Despite the foregoing, the Tribunal finds that there were reasonable alternatives to the Appellant’s impounded vehicle, even if they may be inconvenient or expensive, such as occasionally renting a car or asking for her mother’s assistance with her car, to visit colleges or to attend a job interview should one arise. Although appointments may need to be rescheduled if the Appellant relies on her mother’s car, should her mother be called to a sudden and unexpected job interview, this alternative remains available and reasonable. It is important to note at this time neither the Appellant nor her mother have received notice of a follow up job interview so this possible intervening event is speculative at the present time.
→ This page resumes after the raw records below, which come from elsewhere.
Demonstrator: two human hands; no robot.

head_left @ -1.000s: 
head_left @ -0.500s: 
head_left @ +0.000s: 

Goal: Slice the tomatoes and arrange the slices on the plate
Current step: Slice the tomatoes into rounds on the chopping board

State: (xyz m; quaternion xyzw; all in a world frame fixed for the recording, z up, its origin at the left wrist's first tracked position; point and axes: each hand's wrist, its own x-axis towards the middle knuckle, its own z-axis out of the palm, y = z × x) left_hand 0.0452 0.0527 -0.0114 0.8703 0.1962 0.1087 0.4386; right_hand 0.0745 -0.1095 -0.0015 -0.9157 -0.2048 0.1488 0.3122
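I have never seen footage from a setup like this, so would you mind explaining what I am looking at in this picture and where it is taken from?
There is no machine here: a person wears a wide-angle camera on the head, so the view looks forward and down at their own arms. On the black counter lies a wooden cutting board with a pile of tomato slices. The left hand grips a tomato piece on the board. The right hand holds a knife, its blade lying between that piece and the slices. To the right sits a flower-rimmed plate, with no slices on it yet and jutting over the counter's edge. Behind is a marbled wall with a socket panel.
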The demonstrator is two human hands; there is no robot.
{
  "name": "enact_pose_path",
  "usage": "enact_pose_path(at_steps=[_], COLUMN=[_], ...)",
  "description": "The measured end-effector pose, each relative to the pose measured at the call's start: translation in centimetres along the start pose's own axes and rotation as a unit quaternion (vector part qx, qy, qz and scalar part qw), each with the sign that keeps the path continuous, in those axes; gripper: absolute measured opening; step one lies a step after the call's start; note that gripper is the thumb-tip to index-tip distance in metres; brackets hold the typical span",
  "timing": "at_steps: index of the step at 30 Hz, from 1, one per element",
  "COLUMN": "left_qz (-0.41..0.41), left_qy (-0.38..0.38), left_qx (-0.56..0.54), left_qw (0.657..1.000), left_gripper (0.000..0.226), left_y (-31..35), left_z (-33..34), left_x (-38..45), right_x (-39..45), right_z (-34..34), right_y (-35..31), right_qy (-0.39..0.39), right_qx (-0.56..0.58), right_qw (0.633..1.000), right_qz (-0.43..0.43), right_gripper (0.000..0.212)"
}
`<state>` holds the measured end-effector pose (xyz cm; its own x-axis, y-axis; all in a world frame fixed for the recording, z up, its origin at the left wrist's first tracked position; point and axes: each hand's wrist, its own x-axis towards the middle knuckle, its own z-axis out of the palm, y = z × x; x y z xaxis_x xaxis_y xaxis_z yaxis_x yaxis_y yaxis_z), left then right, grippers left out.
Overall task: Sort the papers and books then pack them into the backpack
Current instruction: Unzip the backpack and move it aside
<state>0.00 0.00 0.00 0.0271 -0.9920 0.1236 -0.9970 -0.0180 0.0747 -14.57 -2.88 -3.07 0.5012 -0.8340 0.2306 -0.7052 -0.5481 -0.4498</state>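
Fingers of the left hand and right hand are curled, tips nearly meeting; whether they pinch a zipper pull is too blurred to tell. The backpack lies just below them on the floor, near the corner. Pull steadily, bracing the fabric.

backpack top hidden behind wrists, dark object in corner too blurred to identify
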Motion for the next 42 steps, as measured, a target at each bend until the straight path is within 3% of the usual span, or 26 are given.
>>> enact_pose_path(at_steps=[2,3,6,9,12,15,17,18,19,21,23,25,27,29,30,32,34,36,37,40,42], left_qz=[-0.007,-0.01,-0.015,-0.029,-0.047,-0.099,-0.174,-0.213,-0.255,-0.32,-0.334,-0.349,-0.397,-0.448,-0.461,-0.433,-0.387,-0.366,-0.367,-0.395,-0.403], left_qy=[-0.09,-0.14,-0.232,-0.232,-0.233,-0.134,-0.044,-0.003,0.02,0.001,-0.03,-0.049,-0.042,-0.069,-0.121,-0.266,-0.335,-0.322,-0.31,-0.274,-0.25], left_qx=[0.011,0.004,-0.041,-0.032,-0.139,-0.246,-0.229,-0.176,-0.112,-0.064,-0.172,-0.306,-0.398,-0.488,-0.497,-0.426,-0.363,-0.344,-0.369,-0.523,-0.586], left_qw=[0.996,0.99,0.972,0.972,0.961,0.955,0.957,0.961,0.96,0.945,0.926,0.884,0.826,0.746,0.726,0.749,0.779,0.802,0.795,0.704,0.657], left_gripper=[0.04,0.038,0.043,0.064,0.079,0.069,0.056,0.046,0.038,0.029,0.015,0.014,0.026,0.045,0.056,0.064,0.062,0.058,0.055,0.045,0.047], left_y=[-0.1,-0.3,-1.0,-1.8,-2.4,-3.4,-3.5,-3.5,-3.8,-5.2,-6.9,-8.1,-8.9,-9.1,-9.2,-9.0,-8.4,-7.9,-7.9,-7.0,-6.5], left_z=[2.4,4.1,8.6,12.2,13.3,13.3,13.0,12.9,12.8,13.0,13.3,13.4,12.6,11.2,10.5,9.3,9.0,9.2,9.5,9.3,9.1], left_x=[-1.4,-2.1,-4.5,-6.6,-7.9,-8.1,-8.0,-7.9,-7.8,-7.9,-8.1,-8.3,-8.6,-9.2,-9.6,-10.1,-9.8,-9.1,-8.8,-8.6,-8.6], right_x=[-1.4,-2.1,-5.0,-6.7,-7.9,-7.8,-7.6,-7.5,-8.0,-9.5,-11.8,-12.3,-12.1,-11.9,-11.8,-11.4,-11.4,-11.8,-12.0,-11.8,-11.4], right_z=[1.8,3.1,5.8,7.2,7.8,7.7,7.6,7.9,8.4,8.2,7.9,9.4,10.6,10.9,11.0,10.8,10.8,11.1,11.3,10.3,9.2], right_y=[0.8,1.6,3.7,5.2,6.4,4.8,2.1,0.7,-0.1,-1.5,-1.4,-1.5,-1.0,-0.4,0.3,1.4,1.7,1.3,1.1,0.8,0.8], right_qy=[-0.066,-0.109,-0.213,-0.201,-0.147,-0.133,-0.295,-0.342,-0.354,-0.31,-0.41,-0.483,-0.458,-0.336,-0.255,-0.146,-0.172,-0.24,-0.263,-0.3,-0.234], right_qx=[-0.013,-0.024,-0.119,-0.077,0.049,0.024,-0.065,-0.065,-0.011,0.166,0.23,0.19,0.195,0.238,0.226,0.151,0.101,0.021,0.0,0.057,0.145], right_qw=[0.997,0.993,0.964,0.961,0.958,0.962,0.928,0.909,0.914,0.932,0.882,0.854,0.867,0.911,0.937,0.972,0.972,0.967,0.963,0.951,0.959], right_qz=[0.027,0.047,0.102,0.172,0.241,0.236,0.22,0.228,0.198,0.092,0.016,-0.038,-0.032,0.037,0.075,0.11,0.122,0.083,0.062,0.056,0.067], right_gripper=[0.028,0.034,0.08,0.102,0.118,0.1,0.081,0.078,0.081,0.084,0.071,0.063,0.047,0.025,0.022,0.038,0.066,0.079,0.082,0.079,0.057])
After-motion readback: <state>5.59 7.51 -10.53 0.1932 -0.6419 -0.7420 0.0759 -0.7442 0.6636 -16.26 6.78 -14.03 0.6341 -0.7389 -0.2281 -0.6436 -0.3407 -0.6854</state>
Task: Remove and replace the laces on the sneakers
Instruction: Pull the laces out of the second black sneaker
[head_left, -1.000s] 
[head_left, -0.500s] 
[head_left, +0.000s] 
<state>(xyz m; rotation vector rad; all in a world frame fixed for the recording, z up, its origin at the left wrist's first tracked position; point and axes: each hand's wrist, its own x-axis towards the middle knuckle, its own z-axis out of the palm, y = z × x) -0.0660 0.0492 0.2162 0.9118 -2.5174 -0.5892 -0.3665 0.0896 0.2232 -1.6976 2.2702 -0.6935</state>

Furthermore, for the few, selected, days a car is needed, to visit college campuses, or to attend a job interview, should one arise, a rental car is once again an available and reasonable alternative. The Appellant confirmed she has some savings in the bank and these savings could be relied upon to pay for a car rental when and if necessary. In addition, the Appellant noted she has not missed work during the impoundment so she would have money from employment earnings to also assist in this regard.
Also, even if the Appellant could pass the first hurdle of showing that she has no reasonable alternative to her impounded vehicle, which she has not done, the evidence does not support a finding that the loss caused to the Appellant is a threat to health or safety. Although the Appellant mentioned that she has postponed a dentist appointment, this is not a threatening health concern, and no other urgent health issues were mentioned. There has been no loss of employment. As noted above, she has not missed a single day of work. Regarding the need for a vehicle to seek other employment or to visit colleges, both are speculative at this point, and further cannot be considered as being affected in any significant and lasting way.
The Tribunal finds that the evidence does not meet the requirements in the legislation to provide exceptional hardship as defined in section 10 of the Regulation. Though the Tribunal acknowledges the Appellant’s commitment to higher education, and her goals of securing better employment, the Tribunal must still assess the evidence and then apply the law as it is written in the Act and Regulation.
The Tribunal finds that the Appellant has not proven her appeal on the ground of “due diligence” or “exceptional hardship”.
Decision
After considering the evidence, pursuant to the authority vested in the Tribunal under section 50.2(5) of the Act, the Tribunal confirms the impoundment of the Appellant’s motor vehicle, to remain at the impound facility for 45 days.